* WHAT TO DO
Beginning with the line that has "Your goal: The", please write out each remaining line of the listing below, word for word.

* DATA SHOWN
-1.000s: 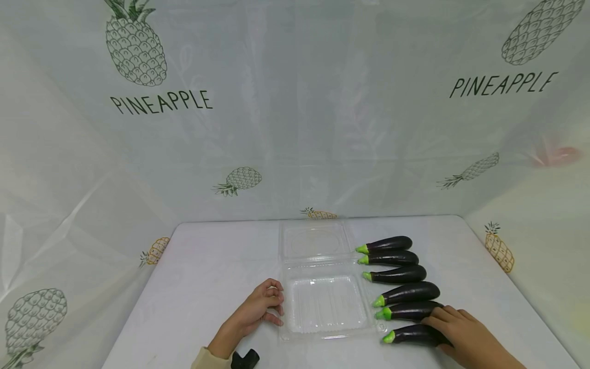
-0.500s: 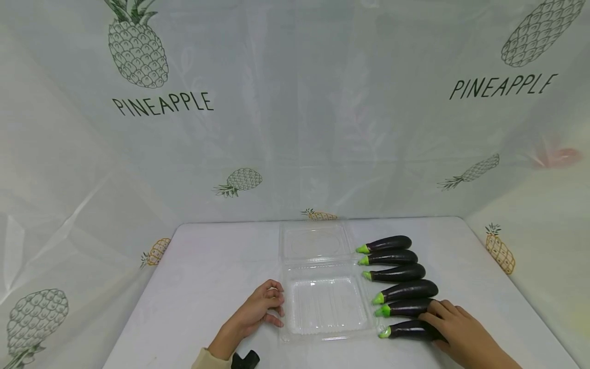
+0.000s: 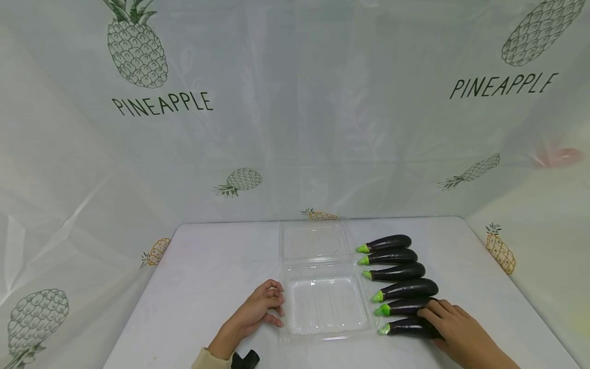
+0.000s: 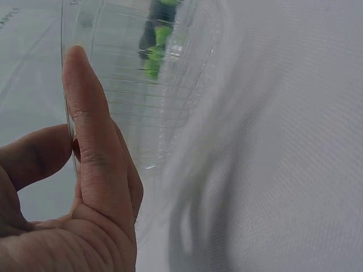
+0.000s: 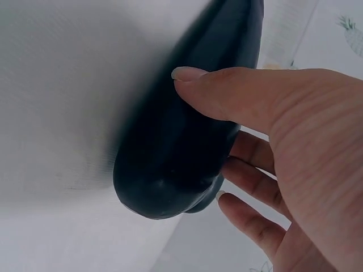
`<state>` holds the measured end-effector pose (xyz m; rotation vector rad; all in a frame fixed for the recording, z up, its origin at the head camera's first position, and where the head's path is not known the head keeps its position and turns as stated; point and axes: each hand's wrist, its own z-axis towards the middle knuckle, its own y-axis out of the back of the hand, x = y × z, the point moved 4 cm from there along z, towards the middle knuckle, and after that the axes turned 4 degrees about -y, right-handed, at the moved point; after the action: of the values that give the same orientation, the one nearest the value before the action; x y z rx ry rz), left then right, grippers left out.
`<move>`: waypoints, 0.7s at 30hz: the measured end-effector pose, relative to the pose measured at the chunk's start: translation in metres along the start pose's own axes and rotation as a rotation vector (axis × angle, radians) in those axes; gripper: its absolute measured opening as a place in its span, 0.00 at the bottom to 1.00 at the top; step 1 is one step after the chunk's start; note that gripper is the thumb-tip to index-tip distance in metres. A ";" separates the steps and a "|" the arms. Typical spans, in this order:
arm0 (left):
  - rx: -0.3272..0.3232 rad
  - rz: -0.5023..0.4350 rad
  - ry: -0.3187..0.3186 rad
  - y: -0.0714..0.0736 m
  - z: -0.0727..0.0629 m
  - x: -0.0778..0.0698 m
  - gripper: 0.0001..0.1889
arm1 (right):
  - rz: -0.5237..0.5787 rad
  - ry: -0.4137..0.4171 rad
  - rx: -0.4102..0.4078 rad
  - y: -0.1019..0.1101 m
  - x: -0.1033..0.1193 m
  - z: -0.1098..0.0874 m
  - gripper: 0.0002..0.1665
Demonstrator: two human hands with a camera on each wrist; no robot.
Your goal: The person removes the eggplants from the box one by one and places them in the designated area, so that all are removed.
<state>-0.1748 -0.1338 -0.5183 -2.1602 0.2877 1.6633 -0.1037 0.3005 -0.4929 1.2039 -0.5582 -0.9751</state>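
A clear plastic clamshell container [image 3: 328, 306] lies with its lid [image 3: 315, 241] folded back on the table. My left hand [image 3: 259, 307] is at its left edge; in the left wrist view the thumb [image 4: 42, 152] and a finger [image 4: 91, 124] pinch the rim from both sides. Several dark eggplants with green stem ends lie in a column to the right of the container. My right hand [image 3: 458, 330] grips the blunt end of the nearest eggplant [image 3: 407, 327]. In the right wrist view its thumb [image 5: 227, 93] lies over that eggplant, with the fingers on the far side.
Beyond the gripped eggplant lies another eggplant [image 3: 410, 306], close to my right fingers. The farthest eggplant [image 3: 387, 243] is beside the lid. A black fitting [image 3: 246, 360] shows by my left wrist. A pineapple-print sheet [image 3: 295, 128] stands behind the white table [image 3: 207, 266].
My right hand has moved slightly left, and the nearest eggplant has slid left and a little away from me, its stem end now at the container's corner. The left hand stays put.
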 end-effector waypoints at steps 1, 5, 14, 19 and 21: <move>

* RESPONSE AREA
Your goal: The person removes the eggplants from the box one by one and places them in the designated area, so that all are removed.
<state>-0.1748 -0.1338 -0.5183 -2.1602 0.2877 1.6633 -0.1037 0.3005 -0.4929 1.2039 -0.5582 -0.9751</state>
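A clear plastic clamshell container [image 3: 328, 306] lies with its lid [image 3: 315, 241] folded back on the table. My left hand [image 3: 259, 307] is at its left edge; in the left wrist view the thumb [image 4: 42, 152] and a finger [image 4: 91, 124] pinch the rim from both sides. Several dark eggplants with green stem ends lie in a column to the right of the container. My right hand [image 3: 458, 330] grips the blunt end of the nearest eggplant [image 3: 407, 327]. In the right wrist view its thumb [image 5: 227, 93] lies over that eggplant, with the fingers on the far side.
Beyond the gripped eggplant lies another eggplant [image 3: 410, 306], close to my right fingers. The farthest eggplant [image 3: 387, 243] is beside the lid. A black fitting [image 3: 246, 360] shows by my left wrist. A pineapple-print sheet [image 3: 295, 128] stands behind the white table [image 3: 207, 266].
My right hand has moved slightly left, and the nearest eggplant has slid left and a little away from me, its stem end now at the container's corner. The left hand stays put.
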 end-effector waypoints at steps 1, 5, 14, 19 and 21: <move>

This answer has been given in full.